The Daily View: Sanctions policy meets the shadow fleet’s shape‑shifting reality
US TREASURY Secretary Scott Bessent insists sanctions are “instruments of peace”, not aggression — a lofty claim for a tool that has reshaped global oil flows and spawned an entire parallel shipping ecosystem.
In a speech on Tuesday, Bessent promised a modernised sanctions architecture, one that is clearer, more targeted and more responsive to fast‑moving geopolitical realities.
For an industry long frustrated by the unpredictability of US designations, the pledge of consistency will sound like overdue relief.
Bessent is right on one point: sanctions work best when they are sharp, time‑bound and designed to produce specific outcomes.
Instead, many have lingered for years, calcifying into a system that has created as many distortions as deterrents.
Chief among them is the rise of the so‑called shadow fleet — hundreds of ageing tankers operating under fake flags, sham insurers and opaque ownership structures, moving sanctioned oil with near‑total impunity.

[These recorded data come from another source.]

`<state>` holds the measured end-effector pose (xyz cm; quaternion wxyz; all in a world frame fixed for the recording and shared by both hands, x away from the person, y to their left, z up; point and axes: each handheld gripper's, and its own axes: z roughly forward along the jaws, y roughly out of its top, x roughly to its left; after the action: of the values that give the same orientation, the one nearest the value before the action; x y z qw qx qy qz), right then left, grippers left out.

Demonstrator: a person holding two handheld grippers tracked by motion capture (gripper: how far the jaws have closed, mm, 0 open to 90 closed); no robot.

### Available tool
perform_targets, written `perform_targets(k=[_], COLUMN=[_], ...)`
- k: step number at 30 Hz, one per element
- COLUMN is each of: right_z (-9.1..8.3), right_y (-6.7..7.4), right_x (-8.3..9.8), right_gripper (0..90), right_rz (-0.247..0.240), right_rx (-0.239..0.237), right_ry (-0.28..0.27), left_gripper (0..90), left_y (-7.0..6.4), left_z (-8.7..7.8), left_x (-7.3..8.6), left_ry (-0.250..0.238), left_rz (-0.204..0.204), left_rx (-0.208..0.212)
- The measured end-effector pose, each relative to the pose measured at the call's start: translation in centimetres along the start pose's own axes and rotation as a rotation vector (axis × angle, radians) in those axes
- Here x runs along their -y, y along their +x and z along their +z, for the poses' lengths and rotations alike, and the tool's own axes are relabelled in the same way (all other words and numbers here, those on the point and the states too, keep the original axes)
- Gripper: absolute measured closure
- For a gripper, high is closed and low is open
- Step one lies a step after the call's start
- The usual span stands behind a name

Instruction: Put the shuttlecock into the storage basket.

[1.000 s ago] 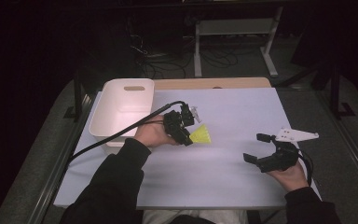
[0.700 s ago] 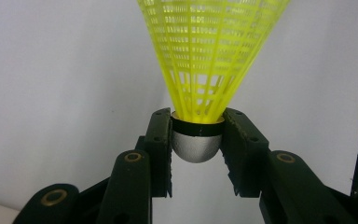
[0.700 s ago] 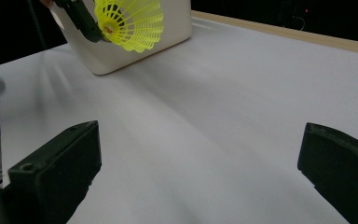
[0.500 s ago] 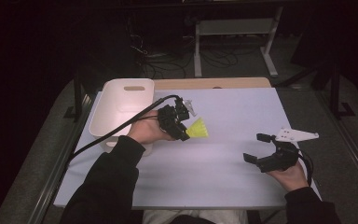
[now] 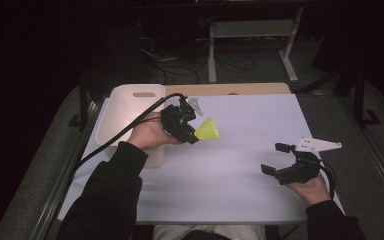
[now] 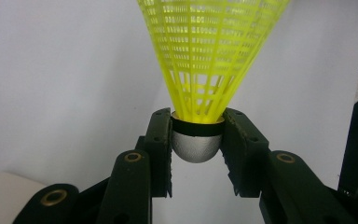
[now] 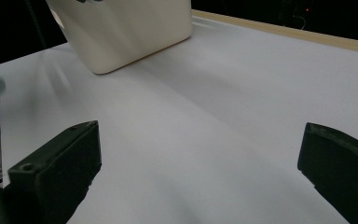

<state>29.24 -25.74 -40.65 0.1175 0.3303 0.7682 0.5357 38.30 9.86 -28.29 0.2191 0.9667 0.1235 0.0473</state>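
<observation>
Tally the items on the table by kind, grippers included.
Yellow shuttlecock: 1
White bin: 1
Grippers: 2, the left gripper shut on the shuttlecock, the right gripper open
Total: 4

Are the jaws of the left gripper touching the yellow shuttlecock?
Touching. In the left gripper view, both jaws of the left gripper press against the silver cap of the shuttlecock, one on each side, with no gap.
</observation>
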Motion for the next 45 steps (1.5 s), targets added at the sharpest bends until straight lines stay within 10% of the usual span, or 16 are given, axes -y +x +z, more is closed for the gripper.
perform_targets(k=[45], right_z=[0.1], right_y=[0.0], right_x=[0.0], right_gripper=[0.0], right_rz=[0.002], right_rx=[-0.002], right_ry=[0.005], left_gripper=[64.5], left_y=[1.3], left_z=[-7.5], left_x=[2.7], left_ry=[-0.112], left_rz=[-0.066], left_rx=[-0.093])
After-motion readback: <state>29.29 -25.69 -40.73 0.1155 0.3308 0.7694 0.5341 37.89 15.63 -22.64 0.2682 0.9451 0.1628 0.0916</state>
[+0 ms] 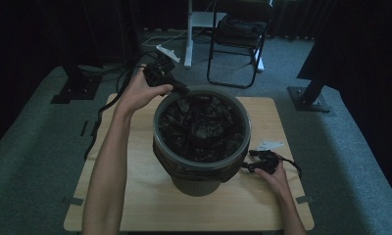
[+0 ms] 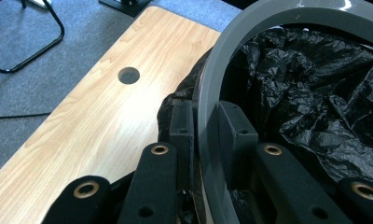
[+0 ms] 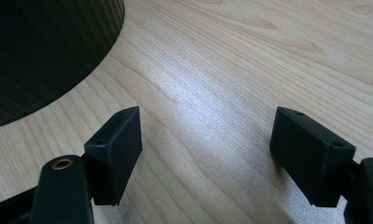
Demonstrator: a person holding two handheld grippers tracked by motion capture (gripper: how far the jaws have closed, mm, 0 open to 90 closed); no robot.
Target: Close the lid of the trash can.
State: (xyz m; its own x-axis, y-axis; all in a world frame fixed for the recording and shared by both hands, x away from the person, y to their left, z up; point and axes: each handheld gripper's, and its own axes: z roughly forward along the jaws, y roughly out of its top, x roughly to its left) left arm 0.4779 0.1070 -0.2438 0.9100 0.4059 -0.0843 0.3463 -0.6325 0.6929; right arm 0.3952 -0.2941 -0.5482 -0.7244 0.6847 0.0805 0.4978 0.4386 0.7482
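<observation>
A grey bin [image 1: 204, 164] lined with a black plastic bag [image 1: 201, 127] stands in the middle of a wooden table [image 1: 150, 205]. My left gripper [image 1: 184, 90] is at the bin's far left edge. In the left gripper view its jaws straddle the grey rim ring [image 2: 287, 14], one outside against the bag's folded edge [image 2: 173, 105], one inside, and the left gripper [image 2: 208, 116] is shut on the ring. My right gripper [image 1: 247, 166] lies low on the table to the right of the bin. The right gripper [image 3: 208, 130] is open over bare wood [image 3: 231, 70], the bin's ribbed base [image 3: 40, 51] to its left.
A round hole [image 2: 128, 74] is cut in the table top beyond the left gripper. Behind the table, on grey carpet, stand a black folding chair [image 1: 238, 39], a white desk leg [image 1: 189, 34] and a power strip [image 1: 167, 51]. Black stand feet [image 1: 76, 88] [image 1: 309, 95] flank the table.
</observation>
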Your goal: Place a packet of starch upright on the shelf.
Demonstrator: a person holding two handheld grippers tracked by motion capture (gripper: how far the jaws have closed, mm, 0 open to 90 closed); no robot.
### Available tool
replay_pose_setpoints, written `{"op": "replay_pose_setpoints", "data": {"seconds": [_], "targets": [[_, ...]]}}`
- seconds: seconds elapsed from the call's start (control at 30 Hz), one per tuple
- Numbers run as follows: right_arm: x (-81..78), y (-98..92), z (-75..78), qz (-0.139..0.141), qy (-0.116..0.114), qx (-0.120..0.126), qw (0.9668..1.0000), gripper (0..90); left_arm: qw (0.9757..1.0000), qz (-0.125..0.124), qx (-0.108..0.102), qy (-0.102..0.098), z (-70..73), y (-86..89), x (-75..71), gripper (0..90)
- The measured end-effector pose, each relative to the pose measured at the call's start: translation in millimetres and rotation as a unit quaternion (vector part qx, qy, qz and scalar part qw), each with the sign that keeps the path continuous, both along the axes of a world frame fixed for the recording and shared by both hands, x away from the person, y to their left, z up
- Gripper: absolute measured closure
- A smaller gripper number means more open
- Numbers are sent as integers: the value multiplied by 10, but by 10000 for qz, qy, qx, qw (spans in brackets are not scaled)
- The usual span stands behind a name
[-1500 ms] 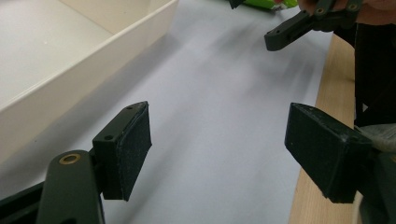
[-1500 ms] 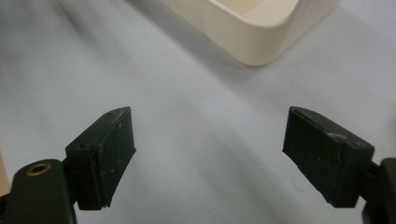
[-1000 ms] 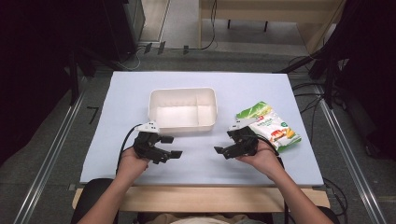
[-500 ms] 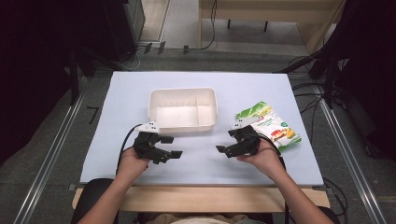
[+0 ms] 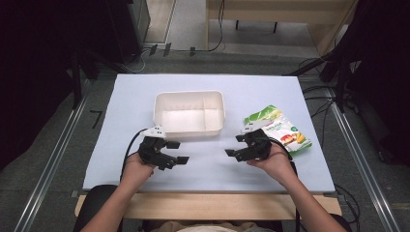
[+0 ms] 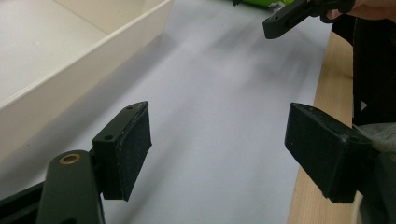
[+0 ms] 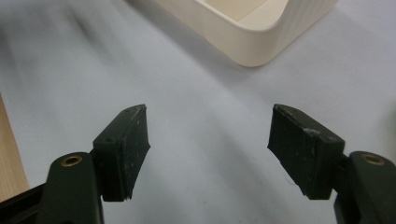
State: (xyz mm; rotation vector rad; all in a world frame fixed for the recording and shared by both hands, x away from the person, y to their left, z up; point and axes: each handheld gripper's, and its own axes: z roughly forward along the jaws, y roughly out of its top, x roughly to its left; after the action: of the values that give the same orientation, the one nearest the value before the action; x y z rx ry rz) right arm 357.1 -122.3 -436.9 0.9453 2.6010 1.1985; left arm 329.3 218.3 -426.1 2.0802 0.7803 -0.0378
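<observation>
Gaping wide, both grippers' fingers [image 6: 126, 149] [image 7: 123, 149] grasp nothing above the table [image 5: 270, 92].

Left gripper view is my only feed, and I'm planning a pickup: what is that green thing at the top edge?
Observer: A green snack bag, lying flat to the right of the white bin.
Operator: Is the right tool holding it?
Observer: No. The right tool is open, with only bare blue table cover between its jaws.
Operator: Anything in the bin?
Observer: It looks empty in the high view; a divider splits it into two compartments.
</observation>
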Motion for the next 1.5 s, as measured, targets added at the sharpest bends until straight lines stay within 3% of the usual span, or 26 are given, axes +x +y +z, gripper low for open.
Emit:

The US Treasury says it is adapting. So are the people it is trying to stop.
The latest evolution is striking. Fraudulent, high‑risk operators are gravitating towards the Middle East, and one in six of the trickle of transits daring to cross the Strait of Hormuz have no legitimate flag.
But the shadow fleet is not merely expanding — parts of it are quietly reintegrating into mainstream trades.

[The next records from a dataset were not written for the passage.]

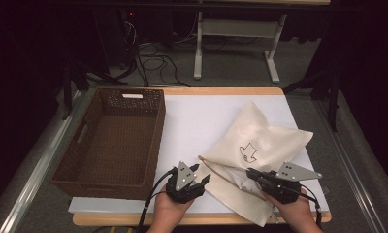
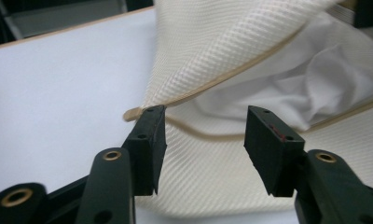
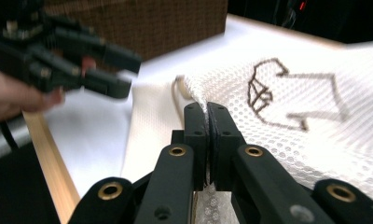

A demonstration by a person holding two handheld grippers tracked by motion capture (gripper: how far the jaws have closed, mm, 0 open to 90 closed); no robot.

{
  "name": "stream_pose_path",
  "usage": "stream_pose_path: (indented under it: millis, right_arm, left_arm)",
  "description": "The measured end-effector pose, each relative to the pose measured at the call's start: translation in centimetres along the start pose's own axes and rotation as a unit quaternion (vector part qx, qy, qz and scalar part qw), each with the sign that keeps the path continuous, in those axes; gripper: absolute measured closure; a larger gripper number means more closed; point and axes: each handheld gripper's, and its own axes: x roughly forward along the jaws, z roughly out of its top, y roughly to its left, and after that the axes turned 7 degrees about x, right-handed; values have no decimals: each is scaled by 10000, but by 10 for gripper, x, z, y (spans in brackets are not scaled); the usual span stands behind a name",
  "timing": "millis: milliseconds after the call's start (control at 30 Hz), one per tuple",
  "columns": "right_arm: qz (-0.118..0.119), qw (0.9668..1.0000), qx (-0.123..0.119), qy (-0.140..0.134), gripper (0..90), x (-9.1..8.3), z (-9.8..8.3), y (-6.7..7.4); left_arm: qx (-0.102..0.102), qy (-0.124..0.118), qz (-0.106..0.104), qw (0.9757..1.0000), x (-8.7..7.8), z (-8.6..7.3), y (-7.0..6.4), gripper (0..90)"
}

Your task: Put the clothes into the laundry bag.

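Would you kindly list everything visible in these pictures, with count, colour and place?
mesh laundry bag: one, cream with a dark printed figure, right half of the board, mouth toward the person
white cloth: one, white, inside the bag's open mouth
wicker basket: one, dark brown, on the left
white board: one, on the wooden tabletop
table frame: one, light grey, on the floor behind
left gripper: one, black, open, at the bag's mouth corner
right gripper: one, black, shut on the bag's edge
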Motion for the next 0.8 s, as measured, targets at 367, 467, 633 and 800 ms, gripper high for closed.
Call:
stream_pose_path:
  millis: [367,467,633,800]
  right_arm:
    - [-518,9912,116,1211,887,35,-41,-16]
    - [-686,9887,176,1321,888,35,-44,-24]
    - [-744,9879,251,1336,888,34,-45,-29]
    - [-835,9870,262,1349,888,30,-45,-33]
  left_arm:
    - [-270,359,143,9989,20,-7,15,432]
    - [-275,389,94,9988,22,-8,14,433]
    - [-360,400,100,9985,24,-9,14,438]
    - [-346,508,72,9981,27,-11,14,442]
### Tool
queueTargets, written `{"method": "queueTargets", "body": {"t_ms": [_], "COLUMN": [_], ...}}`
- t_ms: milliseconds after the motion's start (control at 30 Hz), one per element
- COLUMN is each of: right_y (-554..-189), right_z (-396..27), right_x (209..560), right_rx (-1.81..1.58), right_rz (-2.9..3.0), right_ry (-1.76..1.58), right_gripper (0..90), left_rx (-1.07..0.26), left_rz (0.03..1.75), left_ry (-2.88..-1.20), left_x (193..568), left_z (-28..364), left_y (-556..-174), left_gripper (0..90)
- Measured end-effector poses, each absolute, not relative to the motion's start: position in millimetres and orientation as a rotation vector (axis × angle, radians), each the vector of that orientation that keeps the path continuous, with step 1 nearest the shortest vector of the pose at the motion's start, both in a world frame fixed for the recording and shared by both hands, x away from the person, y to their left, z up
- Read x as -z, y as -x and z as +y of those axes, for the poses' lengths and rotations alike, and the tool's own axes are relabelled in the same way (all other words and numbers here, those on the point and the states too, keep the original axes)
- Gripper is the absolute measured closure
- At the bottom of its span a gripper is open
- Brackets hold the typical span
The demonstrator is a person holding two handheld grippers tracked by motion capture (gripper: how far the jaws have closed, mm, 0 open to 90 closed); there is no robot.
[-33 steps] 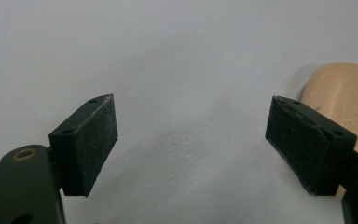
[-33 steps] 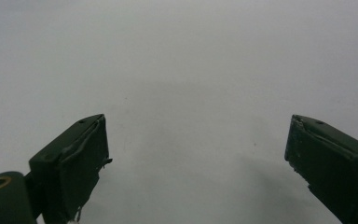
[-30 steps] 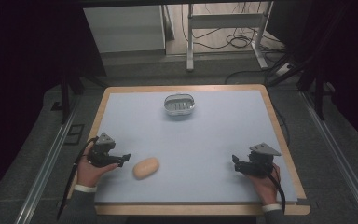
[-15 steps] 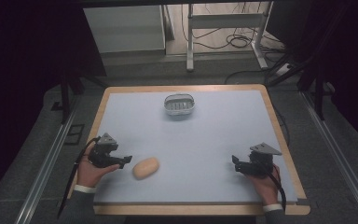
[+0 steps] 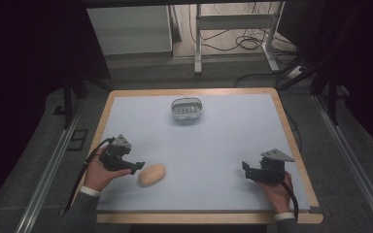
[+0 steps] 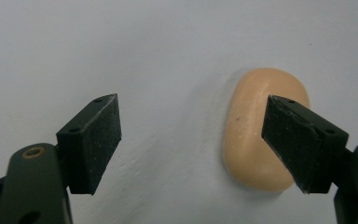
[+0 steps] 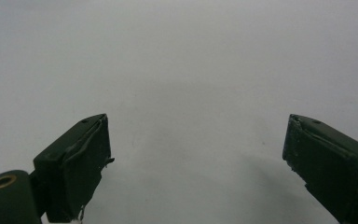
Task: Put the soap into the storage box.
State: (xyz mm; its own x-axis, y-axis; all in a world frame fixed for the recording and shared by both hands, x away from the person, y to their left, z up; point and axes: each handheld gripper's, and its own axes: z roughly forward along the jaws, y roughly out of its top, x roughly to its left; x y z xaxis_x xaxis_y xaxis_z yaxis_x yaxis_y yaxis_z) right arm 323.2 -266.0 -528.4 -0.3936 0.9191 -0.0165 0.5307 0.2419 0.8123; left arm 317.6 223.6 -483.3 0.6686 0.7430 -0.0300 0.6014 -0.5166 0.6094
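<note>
A peach-coloured oval soap bar [image 5: 152,174] lies on the pale blue table top [image 5: 213,141], near the front left. My left gripper [image 5: 135,166] is open just to its left, jaws pointing at it. In the left gripper view the soap bar [image 6: 254,130] lies just ahead on the right, partly behind the right jaw, and my left gripper [image 6: 193,140] holds nothing. My right gripper [image 5: 245,171] rests open at the front right, far from the soap. Between its jaws my right gripper [image 7: 196,158] has bare table.
A small grey wire soap dish [image 5: 187,109] stands at the back middle of the table. A wooden rim [image 5: 291,131] frames the table top. Beyond the far edge are a white cabinet [image 5: 128,29], desk legs and floor cables.
My left gripper has crept slightly right toward the soap bar. My right gripper and the dish have stayed put.
</note>
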Motion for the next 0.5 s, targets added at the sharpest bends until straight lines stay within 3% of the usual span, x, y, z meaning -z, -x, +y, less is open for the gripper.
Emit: {"method": "queueTargets", "body": {"t_ms": [500], "right_y": [-323.0], "right_z": [-265.2], "right_x": [528.6], "right_rx": [-1.009], "right_rz": [2.013], "right_ry": [-1.325], "right_gripper": [7.7], "left_rx": [-0.245], "left_rz": [0.958], "left_ry": [-2.403], "left_x": [493.3], "left_z": [196.0], "left_y": [-316.5], "left_gripper": [20.2]}}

Several vessels with long histories of AIS manipulation and dark port calls have recently re‑entered legitimate markets, taking on compliant cargoes in Venezuela and the Middle East Gulf with their transponders switched on. Some have even been chartered to load in Iraq, despite being 25‑plus‑year‑old tankers flying flags of convenience such as Guinea‑Bissau.
This is not a mass rehabilitation. These ships still exhibit classic shadow fleet traits: spoofing, opaque ownership, and trade patterns that zigzag between sanctioned and non‑sanctioned routes. But their reappearance in legitimate supply chains exposes a growing grey zone — one where vessels can toggle between illicit and compliant behaviour just enough to evade scrutiny.
That ambiguity is dangerous. For years, compliance teams could identify shadow fleet vessels by their predictable loops — Russia to China, Iran to Malaysia and back again. Now, a ship may run sanctioned barrels one month and lift a clean Iraqi cargo the next. Ten such cases have emerged in recent weeks alone, and the true number is almost certainly higher.
Bessent’s modernised sanctions regime aims to bring clarity. But unless enforcement keeps pace with the shadow fleet’s ingenuity, Washington may find itself playing catch‑up with an industry that has learned to survive — and increasingly, to blend in.